Brief
Write out exactly the lines below that run from the one containing "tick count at" through the one containing "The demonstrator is", both included, with no other lines.

Data block
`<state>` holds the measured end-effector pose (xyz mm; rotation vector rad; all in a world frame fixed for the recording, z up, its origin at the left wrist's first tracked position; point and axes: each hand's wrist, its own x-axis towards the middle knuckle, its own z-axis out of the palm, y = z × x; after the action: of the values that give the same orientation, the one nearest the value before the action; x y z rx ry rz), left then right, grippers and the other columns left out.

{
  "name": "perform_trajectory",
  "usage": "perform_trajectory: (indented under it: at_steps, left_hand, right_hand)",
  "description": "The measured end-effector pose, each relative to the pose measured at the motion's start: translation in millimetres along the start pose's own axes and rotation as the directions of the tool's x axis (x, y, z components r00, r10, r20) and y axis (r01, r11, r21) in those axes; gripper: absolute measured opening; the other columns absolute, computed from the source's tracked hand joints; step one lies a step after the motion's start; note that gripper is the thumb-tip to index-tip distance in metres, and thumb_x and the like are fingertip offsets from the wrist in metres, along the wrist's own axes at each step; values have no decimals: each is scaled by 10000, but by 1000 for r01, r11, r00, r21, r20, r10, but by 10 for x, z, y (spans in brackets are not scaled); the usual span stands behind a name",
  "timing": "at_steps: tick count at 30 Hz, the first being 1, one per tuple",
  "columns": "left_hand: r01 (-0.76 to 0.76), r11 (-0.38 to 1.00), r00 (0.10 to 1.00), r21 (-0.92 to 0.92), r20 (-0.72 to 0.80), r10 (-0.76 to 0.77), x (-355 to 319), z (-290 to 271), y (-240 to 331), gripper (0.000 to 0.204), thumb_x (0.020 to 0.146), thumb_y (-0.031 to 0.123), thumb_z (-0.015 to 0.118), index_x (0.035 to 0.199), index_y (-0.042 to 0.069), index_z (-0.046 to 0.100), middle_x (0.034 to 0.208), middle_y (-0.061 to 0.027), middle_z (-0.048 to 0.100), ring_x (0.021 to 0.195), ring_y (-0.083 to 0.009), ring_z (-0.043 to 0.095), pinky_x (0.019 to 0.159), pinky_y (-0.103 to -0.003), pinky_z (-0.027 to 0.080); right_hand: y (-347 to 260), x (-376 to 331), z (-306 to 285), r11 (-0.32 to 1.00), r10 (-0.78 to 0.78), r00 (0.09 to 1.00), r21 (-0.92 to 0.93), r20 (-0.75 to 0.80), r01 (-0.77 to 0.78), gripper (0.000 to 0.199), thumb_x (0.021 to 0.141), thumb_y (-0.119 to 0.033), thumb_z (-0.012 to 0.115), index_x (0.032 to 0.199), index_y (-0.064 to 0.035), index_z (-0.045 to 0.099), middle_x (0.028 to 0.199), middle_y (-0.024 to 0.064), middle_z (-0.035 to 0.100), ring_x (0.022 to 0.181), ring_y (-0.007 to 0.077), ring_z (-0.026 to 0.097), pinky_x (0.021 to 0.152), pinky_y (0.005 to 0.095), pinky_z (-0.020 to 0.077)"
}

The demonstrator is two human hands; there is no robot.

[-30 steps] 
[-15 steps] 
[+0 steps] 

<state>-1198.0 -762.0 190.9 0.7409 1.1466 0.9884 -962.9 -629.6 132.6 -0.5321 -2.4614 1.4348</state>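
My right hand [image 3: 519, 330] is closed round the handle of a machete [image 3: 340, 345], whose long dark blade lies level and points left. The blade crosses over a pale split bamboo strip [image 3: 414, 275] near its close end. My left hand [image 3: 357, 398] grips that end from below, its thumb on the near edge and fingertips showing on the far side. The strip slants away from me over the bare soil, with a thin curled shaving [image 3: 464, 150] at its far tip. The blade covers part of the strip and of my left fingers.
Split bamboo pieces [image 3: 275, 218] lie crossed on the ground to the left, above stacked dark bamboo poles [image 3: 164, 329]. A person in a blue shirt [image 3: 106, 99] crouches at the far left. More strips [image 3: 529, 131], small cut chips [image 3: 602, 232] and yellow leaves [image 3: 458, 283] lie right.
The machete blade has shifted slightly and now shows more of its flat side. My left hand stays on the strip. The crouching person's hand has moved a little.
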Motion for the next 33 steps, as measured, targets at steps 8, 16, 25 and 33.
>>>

Task response
  "timing": "at_steps: tick count at 30 Hz, the first being 1, one per tuple",
  "columns": "left_hand: r01 (-0.76 to 0.76), r11 (-0.38 to 1.00), r00 (0.10 to 1.00), r21 (-0.92 to 0.92), r20 (-0.72 to 0.80), r10 (-0.76 to 0.77), x (-355 to 319), z (-290 to 271), y (-240 to 331), gripper (0.000 to 0.204), thumb_x (0.020 to 0.146), thumb_y (-0.031 to 0.123), thumb_z (-0.015 to 0.118), index_x (0.035 to 0.199), index_y (-0.042 to 0.069), index_z (-0.046 to 0.100), middle_x (0.034 to 0.208), middle_y (-0.061 to 0.027), middle_z (-0.048 to 0.100), ring_x (0.021 to 0.195), ring_y (-0.083 to 0.009), ring_z (-0.043 to 0.095), pinky_x (0.019 to 0.159), pinky_y (-0.103 to -0.003), pinky_z (-0.027 to 0.080); right_hand: y (-347 to 260), x (-376 to 331), z (-306 to 285), r11 (-0.32 to 1.00), r10 (-0.78 to 0.78), r00 (0.09 to 1.00), r21 (-0.92 to 0.93), r20 (-0.75 to 0.80), r01 (-0.77 to 0.78), gripper (0.000 to 0.199), thumb_x (0.021 to 0.141), thumb_y (-0.119 to 0.033), thumb_z (-0.012 to 0.115), index_x (0.032 to 0.199), index_y (-0.064 to 0.035), index_z (-0.045 to 0.099), middle_x (0.028 to 0.199), middle_y (-0.024 to 0.064), middle_z (-0.035 to 0.100), ring_x (0.022 to 0.181), ring_y (-0.007 to 0.077), ring_z (-0.026 to 0.097), pinky_x (0.021 to 0.152), pinky_y (0.005 to 0.095), pinky_z (-0.020 to 0.077)"
}

The demonstrator is two human hands; there is no robot.

The answer stands, and there is nothing more to add.